Time came, by late August, when certain intimations appeared. An odd cone or two might fall into the mulch below, and I remembered that I would one day soon have to cut down my hop(e), much like my father had cut down that farmer's yield in that far away hop yard. I put off the surgery through several days where I'd convinced myself it was finally absolutely necessary. I kept chickening out. Wait too long and the cones might grow too delicate to properly remove for further use; they'd just fall apart like loose little leaves if I left them too long on the vine. It had been time for a week before I finally found the proper time when The Muse could climb up the long ladder (she insisted) and cut that hop(e) vine loose. I, the midwife, caught the baby as she came down in slow motion from above. I'd lovingly laid out the big tarp to contain the body, and stretched it out as flat as possible while The Muse and I knelt with scissors, cutting off cones. We shortly reverted to sitting in chairs, our knees needing no further insults, and we sat serenely snipping cones for the following hour or so, chatting and channeling our forebears, who most certainly found themselves in an identical situation two, three, and four hundred years before. She was fortunate to set her chair nearest the motherload portion of the carcass, where the mondo cones hid beneath their leaf covering. I'd happened to sit nearest the further tendrils of it, populated with much smaller cones. Eventually, as the afternoon light faded behind the adjacent mountain, we discovered, as all harvesters eventually do, that we were through. We'd somehow crawled clear through the operation. I knelt in a pool of snipped cones. She swept the escapees into a paper bag. I took down the long ladder. She helped me fold up the tarp. I hauled away the remnants of that vine and she left the three quarters filled cone bag for me to store on a high garage shelf.

The window looked like a fresh conscript after that first buzz cut, naked and a decade younger than it had that morning. I found a beer and sat on the front stoop to stare at the naked window and watch a gibbous moon rise. A fierce gust of wind came up, blowing two huge golf umbrellas tumbling end over end down the road. A walker caught one and a passing motorist stopped the other.
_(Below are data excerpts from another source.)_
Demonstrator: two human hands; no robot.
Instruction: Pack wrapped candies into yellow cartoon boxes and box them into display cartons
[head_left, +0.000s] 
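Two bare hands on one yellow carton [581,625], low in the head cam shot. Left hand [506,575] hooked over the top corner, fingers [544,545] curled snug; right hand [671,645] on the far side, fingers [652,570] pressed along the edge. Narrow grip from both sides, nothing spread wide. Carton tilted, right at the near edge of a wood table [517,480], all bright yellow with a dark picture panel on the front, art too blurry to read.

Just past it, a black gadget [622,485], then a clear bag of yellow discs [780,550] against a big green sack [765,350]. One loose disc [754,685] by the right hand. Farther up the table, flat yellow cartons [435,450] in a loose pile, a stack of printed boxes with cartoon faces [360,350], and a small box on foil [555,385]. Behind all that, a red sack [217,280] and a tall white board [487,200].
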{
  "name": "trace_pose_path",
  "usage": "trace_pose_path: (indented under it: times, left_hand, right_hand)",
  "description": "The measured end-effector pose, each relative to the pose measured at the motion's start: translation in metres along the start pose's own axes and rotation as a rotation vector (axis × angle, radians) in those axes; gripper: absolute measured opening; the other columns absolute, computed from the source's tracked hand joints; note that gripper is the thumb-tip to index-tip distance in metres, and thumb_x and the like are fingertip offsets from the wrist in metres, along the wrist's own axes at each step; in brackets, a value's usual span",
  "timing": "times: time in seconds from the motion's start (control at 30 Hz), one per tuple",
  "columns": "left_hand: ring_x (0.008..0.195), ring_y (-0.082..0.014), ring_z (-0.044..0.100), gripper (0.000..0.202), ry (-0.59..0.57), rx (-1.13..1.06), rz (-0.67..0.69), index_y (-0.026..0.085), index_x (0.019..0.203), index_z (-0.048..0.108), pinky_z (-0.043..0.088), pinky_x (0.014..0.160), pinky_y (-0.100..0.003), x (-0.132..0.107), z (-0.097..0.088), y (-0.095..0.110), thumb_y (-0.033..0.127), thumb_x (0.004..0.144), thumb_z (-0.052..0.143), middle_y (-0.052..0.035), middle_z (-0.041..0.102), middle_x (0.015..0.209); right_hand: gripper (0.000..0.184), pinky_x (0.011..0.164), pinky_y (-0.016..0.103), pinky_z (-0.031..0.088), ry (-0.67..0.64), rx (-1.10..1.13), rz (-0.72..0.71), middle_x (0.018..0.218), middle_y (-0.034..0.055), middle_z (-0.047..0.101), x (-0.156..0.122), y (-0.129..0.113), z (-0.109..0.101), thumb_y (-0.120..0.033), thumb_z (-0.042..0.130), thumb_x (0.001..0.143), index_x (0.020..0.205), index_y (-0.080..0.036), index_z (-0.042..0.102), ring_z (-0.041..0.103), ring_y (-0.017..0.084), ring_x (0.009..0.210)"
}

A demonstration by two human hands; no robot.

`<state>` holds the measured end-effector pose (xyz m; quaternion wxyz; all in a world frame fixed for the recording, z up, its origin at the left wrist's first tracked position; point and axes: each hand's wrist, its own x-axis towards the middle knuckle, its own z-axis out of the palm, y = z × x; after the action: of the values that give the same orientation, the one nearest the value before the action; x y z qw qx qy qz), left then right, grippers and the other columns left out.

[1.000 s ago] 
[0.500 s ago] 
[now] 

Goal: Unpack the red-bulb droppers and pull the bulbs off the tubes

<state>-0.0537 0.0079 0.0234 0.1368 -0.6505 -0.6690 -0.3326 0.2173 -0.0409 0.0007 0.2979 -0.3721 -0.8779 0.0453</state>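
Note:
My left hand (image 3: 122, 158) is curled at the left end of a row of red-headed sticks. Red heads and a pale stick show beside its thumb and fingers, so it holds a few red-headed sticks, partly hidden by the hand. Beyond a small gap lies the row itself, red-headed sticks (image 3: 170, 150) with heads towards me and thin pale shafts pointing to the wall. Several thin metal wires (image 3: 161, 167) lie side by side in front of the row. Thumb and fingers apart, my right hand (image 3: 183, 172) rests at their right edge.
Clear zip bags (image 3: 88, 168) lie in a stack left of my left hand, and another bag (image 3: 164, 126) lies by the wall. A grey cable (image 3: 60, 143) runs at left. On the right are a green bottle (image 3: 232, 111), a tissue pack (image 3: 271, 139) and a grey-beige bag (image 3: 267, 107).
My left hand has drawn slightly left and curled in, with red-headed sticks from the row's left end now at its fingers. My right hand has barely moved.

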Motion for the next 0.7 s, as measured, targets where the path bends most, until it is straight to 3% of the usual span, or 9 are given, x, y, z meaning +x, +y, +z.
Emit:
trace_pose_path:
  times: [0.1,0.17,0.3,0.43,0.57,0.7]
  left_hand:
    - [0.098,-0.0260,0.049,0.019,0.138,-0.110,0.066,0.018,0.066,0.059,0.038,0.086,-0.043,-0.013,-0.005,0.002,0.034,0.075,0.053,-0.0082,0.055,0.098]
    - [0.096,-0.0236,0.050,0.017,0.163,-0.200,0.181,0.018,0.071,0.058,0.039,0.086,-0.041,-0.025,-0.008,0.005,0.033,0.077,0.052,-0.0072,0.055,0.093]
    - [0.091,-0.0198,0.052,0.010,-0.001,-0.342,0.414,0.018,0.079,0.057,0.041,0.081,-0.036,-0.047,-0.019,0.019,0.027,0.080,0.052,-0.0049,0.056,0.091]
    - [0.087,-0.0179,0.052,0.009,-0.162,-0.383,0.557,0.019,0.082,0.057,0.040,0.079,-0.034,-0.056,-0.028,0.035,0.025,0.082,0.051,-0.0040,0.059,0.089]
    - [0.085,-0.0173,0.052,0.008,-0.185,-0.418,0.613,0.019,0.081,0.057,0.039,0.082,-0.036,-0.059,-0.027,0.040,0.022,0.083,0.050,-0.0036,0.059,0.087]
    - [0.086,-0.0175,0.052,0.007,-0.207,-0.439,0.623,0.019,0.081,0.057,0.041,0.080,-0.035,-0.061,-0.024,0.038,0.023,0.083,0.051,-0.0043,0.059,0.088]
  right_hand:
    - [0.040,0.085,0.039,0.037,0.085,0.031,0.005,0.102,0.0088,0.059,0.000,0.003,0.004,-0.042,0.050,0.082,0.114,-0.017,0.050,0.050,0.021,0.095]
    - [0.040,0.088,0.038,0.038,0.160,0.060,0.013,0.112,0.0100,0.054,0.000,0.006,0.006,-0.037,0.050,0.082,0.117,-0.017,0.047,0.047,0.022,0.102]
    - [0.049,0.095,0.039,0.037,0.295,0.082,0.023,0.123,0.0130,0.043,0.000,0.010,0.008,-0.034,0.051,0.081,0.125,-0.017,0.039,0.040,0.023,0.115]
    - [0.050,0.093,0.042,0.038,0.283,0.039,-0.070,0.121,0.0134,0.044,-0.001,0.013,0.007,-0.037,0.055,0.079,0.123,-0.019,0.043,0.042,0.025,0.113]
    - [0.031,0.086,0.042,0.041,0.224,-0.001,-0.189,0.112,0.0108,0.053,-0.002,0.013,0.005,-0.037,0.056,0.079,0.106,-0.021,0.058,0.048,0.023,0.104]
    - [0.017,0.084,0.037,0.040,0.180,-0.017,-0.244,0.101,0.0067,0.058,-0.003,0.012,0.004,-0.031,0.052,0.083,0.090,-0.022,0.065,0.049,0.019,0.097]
I directed them both to the place I suspected they'd originated from as thunder rumbled agreeably around me. A sharp spatter of rain washed the cathedral window clean and both cats escaped back inside to hide from the storm. I sat, moving my metal lawn chair a little further beneath the overhang, and sipped my beer, hoping against hope to find a little replacement hopefulness in there. It was a reverent moment, though I couldn't quite discern if the fierce little storm meant the gods were pleased or pissed at our accomplishment.

The Muse had remarked, as we sat snipping cones, that harvest time is not for hopefulness, for it's no longer Spring by then, and Summer wanes. Harvest time is the time for acceptance, for acknowledging just how things turned out, and for appreciating, however lean or fat the yield that year. It's not a time of loss but a time of gain, the time where once-dreams settle in to become actual things, worthy of appreciating. The fleeing hop(e)-filled season produced more than a bumper crop of cones, but that certain anchoring of home. I'd grown into my skin while watching that hop(e) vine demonstrate vigorous growth, and had somehow filled myself with a fresh hope, one less delicate than any dream; perhaps by osmosis. It seems as though I learned much from my hop(e) vine, learnings likely to stick with me long after those cones are dried and flavoring ale, even long after I've swallowed the resulting ale and recycled the bottles. Something significant seems to have stuck with me from my close association with hop(e) this season. Something lending me good reason to continue in even greater earnest. If that's not hope, I guess I wouldn't recognize what is.